L'arte non è nata in Europa: il dipinto più antico scoperto in Indonesia
di Costanza Oliva
Uno studio ha datato lo "stencil" di una mano sulla roccia nella grotta di Liang Metanduno ad almeno 67.800 anni fa: più di mille anni prima dell'Europa

L’Europa non è più la culla della creatività umana. La più antica pittura rupestre finora conosciuta non si trova infatti nel Vecchio Continente, ma sull’isola di Sulawesi. Uno studio guidato dall’archeologo e geochimico Maxime Aubert della Griffith University in Australia e pubblicato sulla rivista Nature ha datato uno stencil di mano dipinto sulla roccia nella grotta di Liang Metanduno ad almeno 67.800 anni fa. Un dato che supera di circa 1.100 anni il precedente primato europeo, attribuito a un’impronta rinvenuta in Spagna, e che obbliga a ripensare la geografia delle origini dell’arte.

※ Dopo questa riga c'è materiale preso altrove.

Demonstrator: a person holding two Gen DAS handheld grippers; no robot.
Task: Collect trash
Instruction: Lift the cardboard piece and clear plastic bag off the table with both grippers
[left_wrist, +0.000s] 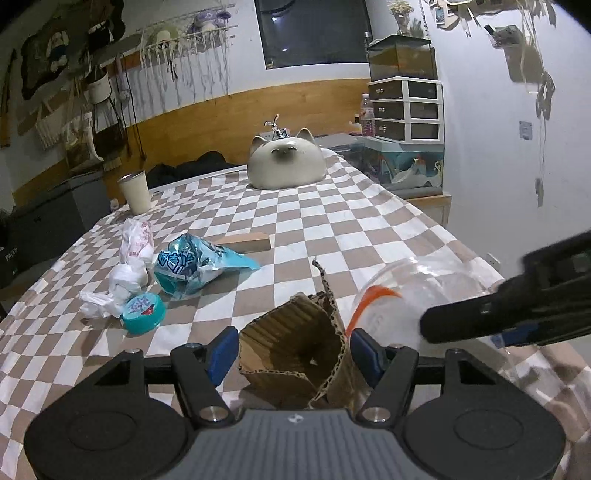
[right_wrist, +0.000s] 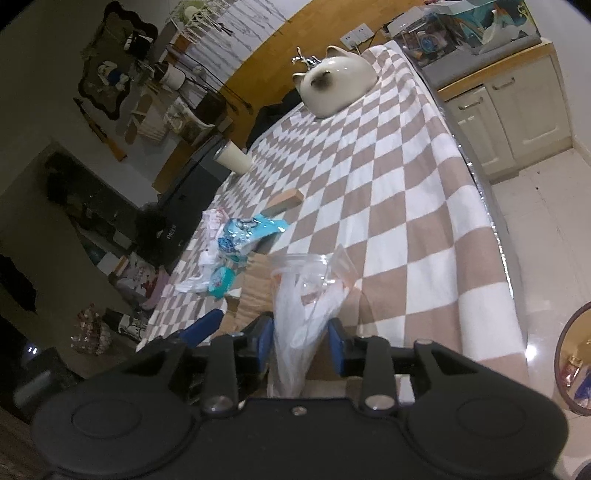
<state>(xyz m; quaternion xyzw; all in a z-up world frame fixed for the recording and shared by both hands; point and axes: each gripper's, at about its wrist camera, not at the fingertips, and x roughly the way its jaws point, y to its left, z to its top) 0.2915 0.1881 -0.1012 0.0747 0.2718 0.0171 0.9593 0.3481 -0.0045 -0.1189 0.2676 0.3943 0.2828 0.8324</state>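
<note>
While the left wrist view runs left to right from crumpled white tissue wads (left_wrist: 125, 284), teal round lid (left_wrist: 143, 314) and blue crinkled snack wrapper (left_wrist: 195, 267), left gripper (left_wrist: 291, 354) clamps a torn brown corrugated cardboard piece (left_wrist: 295, 347). Only the right view shows the right gripper (right_wrist: 301, 341) parted around the clear plastic bag (right_wrist: 303, 306), pads off it.

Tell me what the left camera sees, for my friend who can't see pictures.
The left tool squeezes a torn piece of cardboard above a checkered tablecloth. To the left lie a blue wrapper, a teal lid and crumpled white tissue. A clear plastic bag sits on the right, and a cat-shaped bowl rests farther back.
</note>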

Queste prime forme di espressione figurativa sono generalmente interpretate come segni identitari o rituali, legati all’affermazione della presenza o dell’appartenenza a un gruppo. Nel caso di Liang Metanduno, l’impronta resa quasi invisibile dal tempo ha una caratteristica insolita. Il contorno delle dita non segue una forma naturale, ma appare intenzionalmente assottigliato, quasi appuntito. Non si tratta di un errore o di un effetto del tempo: nella regione sono documentati altri esempi, più recenti, con la stessa morfologia. Come ha osservato l’archeologo Adam Brumm, coautore dello studio, «è quasi come se si fosse cercato deliberatamente di trasformare l’immagine di una mano umana in qualcos’altro, forse un artiglio animale». Nel primo corpo “photoshoppato” della storia, la mano diventa prova di capacità d’astrazione, trasfigurando il reale in simbolo. Nei millenni successivi, nell’arte rupestre saranno frequenti le rappresentazioni ibride tra uomo e animale, spesso con un’enfasi particolare su parti dele corpo dotate di valore simbolico. La grotta non è soltanto una superficie su cui lasciare una traccia, ma uno spazio in cui il corpo viene rielaborato, non come copia del reale, ma come espressione di uno stato interiore. La vivacità artistica di Liang Metanduno è testimoniata anche da un secondo “stencil” – individuato sullo stesso pannello roccioso – realizzato con un diverso strato di pigmento e separato dal primo da almeno 35.000 anni.

Ma oltre al suo valore artistico e simbolico, questa traccia umana offre indicazioni rilevanti anche per ricostruire le prime migrazioni umane verso l’attuale Australia: l’isola di Sulawesi occupa infatti una posizione strategica lungo una delle rotte ipotizzate per la migrazione dall’Africa verso Sahul, il grande continente che durante l’era glaciale univa Australia, Tasmania e Nuova Guinea. In un periodo in cui il livello dei mari era molto più basso rispetto a oggi, questa regione costituiva un corridoio naturale tra l’Asia sud-orientale e le terre emerse più a sud. Grazie alla datazione di questa pittura rupestre abbiamo una delle più antiche testimonianze archeologiche finora note della presenza di Homo sapiens lungo la rotta verso Sahul. Una traccia che mostra come, fin dall’inizio, la presenza umana non si sia limitata a occupare lo spazio, ma abbia sentito il bisogno di interpretarlo.
C’è sempre una mano, invisibile o quasi, che rimette le cose al proprio posto. Se quella evocata da Adam Smith reggeva l’equilibrio del mercato, quella, appena distinguibile, impressa su una parete rocciosa in Indonesia sposta il baricentro di una visione largamente eurocentrica.